**What to do**.
Below is a listing from which only part is wanted; return exactly the lines from the one with "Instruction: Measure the" up to and including the one with "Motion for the".

**Available data**.
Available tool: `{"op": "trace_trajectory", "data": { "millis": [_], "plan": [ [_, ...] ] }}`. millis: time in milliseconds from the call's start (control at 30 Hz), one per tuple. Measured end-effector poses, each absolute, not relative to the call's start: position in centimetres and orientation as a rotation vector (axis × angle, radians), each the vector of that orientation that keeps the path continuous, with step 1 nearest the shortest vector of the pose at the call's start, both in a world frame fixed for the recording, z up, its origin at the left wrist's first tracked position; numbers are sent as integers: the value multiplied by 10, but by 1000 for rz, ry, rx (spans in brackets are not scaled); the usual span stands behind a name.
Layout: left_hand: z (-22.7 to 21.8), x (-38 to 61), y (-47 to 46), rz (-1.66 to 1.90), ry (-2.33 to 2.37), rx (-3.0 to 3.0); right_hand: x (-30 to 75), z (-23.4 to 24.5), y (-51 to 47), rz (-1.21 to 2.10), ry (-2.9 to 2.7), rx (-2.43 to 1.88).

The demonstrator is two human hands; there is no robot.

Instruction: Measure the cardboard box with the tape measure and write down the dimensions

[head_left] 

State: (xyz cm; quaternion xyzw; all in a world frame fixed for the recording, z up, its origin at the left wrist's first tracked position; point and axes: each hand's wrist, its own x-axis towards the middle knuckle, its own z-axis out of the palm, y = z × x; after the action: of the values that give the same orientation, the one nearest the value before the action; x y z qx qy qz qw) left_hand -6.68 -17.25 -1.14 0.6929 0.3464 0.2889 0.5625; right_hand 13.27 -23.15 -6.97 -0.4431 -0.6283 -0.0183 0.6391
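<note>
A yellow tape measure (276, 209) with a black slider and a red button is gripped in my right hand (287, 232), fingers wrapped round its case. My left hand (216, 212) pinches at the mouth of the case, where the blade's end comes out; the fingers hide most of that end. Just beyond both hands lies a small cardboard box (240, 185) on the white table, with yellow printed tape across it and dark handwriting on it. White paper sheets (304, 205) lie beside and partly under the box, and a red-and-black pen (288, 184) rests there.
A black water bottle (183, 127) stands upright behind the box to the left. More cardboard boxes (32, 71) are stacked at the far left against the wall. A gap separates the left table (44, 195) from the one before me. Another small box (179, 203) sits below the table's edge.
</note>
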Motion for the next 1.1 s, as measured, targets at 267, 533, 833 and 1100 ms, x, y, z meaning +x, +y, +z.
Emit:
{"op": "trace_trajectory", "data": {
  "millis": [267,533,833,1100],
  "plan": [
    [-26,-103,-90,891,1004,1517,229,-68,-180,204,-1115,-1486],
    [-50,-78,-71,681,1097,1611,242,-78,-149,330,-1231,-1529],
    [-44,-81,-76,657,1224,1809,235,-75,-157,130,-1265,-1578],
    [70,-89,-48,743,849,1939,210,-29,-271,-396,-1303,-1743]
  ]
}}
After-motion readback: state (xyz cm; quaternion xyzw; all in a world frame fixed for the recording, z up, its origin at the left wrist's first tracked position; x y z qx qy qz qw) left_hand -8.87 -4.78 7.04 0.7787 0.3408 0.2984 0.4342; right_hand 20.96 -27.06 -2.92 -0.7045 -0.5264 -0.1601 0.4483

**Exercise solution**.
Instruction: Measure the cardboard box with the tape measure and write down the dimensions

[head_left] 

State: (xyz cm; quaternion xyzw; all in a world frame fixed for the recording, z up, its origin at the left wrist's first tracked position; point and axes: each hand's wrist, its own x-axis towards the middle knuckle, its own z-axis out of the palm, y = z × x; after the action: of the values that give the same orientation, the one nearest the value before the action; x y z qx qy qz qw) left_hand -6.68 -17.25 -1.14 0.6929 0.3464 0.2889 0.5625; right_hand 13.27 -23.15 -6.97 -0.4431 -0.6283 -0.0183 0.6391
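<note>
A yellow tape measure (276, 209) with a black slider and a red button is gripped in my right hand (287, 232), fingers wrapped round its case. My left hand (216, 212) pinches at the mouth of the case, where the blade's end comes out; the fingers hide most of that end. Just beyond both hands lies a small cardboard box (240, 185) on the white table, with yellow printed tape across it and dark handwriting on it. White paper sheets (304, 205) lie beside and partly under the box, and a red-and-black pen (288, 184) rests there.
A black water bottle (183, 127) stands upright behind the box to the left. More cardboard boxes (32, 71) are stacked at the far left against the wall. A gap separates the left table (44, 195) from the one before me. Another small box (179, 203) sits below the table's edge.
</note>
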Motion for the next 1.1 s, as measured, targets at 267, 533, 833 and 1100 ms, x, y, z meaning +x, +y, +z.

Nothing more is needed to finish the exercise.